Intel® VTune™ Amplifier XE and Intel® VTune™ Amplifier for Systems Help

Analyzing OpenMP* Applications

OpenMP is a fork-join parallel model, which starts with an OpenMP program running with a single master serial-code thread. When a parallel region is encountered, that thread forks into multiple threads, which then execute the parallel region. At the end of the parallel region, the threads join at a barrier, and then the master thread continues executing serial code. It is possible to write an OpenMP program more like an MPI program, where the master thread immediately forks to a parallel region and constructs such as barrier and single are used for work coordination. But it is far more common for an OpenMP program to consist of a sequence of parallel regions interspersed with serial code.

Ideally, parallelized applications have working threads doing useful work from the beginning to the end of execution, utilizing 100% of available CPU core processing time.

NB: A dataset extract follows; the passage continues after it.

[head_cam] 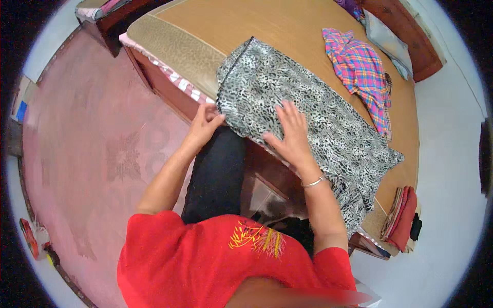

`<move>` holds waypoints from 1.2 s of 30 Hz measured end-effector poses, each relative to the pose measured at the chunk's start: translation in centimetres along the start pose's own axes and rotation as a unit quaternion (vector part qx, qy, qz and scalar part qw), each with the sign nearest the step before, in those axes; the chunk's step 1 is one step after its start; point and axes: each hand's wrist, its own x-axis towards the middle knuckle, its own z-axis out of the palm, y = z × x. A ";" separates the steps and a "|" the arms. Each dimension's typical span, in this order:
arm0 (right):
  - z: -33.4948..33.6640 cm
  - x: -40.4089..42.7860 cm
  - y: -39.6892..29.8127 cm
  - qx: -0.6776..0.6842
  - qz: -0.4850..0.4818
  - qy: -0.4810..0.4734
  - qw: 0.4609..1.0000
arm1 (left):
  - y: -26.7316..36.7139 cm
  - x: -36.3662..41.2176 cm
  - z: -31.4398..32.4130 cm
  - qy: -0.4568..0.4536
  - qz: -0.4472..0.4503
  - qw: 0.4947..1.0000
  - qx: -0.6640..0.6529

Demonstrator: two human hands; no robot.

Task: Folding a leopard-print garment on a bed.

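Observation:
A black, white and grey animal-print garment lies spread over the near side of the bed, its dark-trimmed edge towards the left. My left hand is at the left corner of that edge, thumb and fingers close together by the cloth; whether they pinch it is hard to tell. Over the middle of the fabric, my right hand has its fingers spread and palm down, holding nothing. At the right the cloth bunches into folds, and part of it hangs over the bed's side near my right forearm.
On the bed's tan mat lies a pink and blue plaid garment beyond the print cloth. A pillow leans at the wooden headboard. Folded clothes stack at the right corner. Pink floor extends left.

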 end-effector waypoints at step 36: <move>-0.2 2.2 -3.5 0.060 -0.061 0.016 0.996 | 6.0 14.8 4.4 -0.197 -0.132 0.804 -0.545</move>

In real life, useful CPU utilization is likely to be less when working threads are waiting, either actively spinning (for performance, expecting to have a short wait) or waiting passively, not consuming CPU. There are several major reasons why working threads wait, not doing useful work:

VTune Amplifier together with Intel Composer XE 2013 Update 2 or higher help you understand how an application utilizes available CPUs and identify causes of CPU underutilization.

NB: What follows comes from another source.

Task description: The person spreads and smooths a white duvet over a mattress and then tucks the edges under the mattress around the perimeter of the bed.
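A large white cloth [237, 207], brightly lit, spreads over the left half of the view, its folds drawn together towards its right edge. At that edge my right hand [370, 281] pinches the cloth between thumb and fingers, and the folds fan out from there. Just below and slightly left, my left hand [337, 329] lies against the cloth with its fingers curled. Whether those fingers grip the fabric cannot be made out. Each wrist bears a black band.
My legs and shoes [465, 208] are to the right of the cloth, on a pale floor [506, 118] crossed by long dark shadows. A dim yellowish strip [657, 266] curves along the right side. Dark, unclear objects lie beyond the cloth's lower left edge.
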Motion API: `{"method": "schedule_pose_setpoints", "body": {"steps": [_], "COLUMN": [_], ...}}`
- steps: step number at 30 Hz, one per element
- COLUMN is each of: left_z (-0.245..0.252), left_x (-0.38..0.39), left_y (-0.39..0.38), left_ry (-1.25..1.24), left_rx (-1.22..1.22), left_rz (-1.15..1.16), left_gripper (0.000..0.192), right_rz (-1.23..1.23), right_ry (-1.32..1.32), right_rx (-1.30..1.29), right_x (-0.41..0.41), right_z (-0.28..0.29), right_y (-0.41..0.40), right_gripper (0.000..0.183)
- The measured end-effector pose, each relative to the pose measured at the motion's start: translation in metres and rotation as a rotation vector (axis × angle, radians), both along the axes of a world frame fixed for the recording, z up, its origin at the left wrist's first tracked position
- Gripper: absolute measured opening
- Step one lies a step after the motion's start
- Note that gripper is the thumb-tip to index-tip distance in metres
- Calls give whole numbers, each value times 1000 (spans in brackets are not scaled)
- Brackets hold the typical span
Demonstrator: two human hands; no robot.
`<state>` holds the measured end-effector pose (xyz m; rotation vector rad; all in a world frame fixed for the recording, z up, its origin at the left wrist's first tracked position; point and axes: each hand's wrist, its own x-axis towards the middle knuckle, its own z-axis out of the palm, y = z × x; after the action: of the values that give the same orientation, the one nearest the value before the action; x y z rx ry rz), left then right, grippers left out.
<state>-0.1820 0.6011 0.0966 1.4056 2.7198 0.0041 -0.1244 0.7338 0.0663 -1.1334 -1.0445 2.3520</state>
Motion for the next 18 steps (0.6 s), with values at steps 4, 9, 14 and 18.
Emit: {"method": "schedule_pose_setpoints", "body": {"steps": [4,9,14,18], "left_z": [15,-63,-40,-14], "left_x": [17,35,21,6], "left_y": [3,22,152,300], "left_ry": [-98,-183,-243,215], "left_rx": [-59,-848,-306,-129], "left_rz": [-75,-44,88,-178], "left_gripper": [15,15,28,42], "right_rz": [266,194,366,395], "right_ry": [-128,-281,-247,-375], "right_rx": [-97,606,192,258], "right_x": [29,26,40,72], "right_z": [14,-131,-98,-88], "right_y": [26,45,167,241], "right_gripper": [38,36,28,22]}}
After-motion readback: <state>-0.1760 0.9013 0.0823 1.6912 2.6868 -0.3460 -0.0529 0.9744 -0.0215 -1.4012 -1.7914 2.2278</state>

To analyze an OpenMP appilcation with the VTune Amplifier, do the following:

  1. Compile your code with recommended options.

  2. Configure OpenMP regions analysis.

  3. Explore application-level OpenMP metrics.

  4. Identify serial code.

  5. Estimate potential gain.

  6. Correlate OpenMP-MPI metrics for hybrid applications.

  7. Understand limitations.

Compile Your Code with Recommended Options

To enable parallel regions and source analysis during compilation, do the following:

Configure OpenMP Analysis

To enable OpenMP analysis for your target:

  1. Click the New Analysis button on the VTune Amplifier toolbar.

    The Analysis Type configuration window opens.

  2. From the left pane, choose an analysis type supporting OpenMP analysis: Basic Hotspots, Advanced Hotspots, Concurrency, HPC Performance Characterization, General Exploration, Memory Access, or any Custom Analysis type.

    The right pane is updated with the configuration options for the selected analysis type.

  3. Select the Analyze OpenMP regions option.

    Note

    HPC Performance Characterization Analysis analysis has this option enabled by default.

The OpenMP runtime library in the Intel Composer provides special markers for applications running under profiling that can be used by the VTune Amplifier to decipher the statistics of OpenMP parallel regions and distinguish serial parts of the application code.

You can run the OpenMP region analysis on both the host and the Intel Xeon Phi™ coprocessor.

Explore Application-Level OpenMP Metrics

Start your analysis with understanding the CPU utilization of your analysis target. If you are using the HPC Performance Characterization viewpoint, focus on the CPU Utilization section of the Summary window that shows the number of used logical CPUs and estimates the efficiency (in percent) of this CPU utilization. Poor CPU utilization is flagged as a performance issue.

Other viewpoints provide the CPU Usage Histogram that displays the Elapsed time of your application, broken down by CPU utilization levels. The histogram shows only useful utilization so the CPU cycles that were spent by the application burning CPU in spin loops (active wait) are not counted. You can adjust sliders from the default levels if you intentionally use a number of OpenMP working threads less than the number of available hardware threads.

CPU Usage Histogram

If the bars are close to Ideal utilization, you might need to look deeper, at algorithm or microarchitecture tuning opportunities, to find performance improvements. If not, explore the OpenMP Analysis section of the Summary window for inefficiencies in parallelization of the application:

OpenMP Analysis. Collection Time

This section of the Summary window shows the Collection Time as well as the duration of serial (outside of any parallel region) and parallel portions of the program. If the serial portion is significant, consider options to minimize serial execution, either by introducing more parallelism or by doing algorithm or microarchitecture tuning for sections that seem unavoidably serial. For high thread-count machines, serial sections have a severe negative impact on potential scaling (Amdahl's Law) and should be minimized as much as possible.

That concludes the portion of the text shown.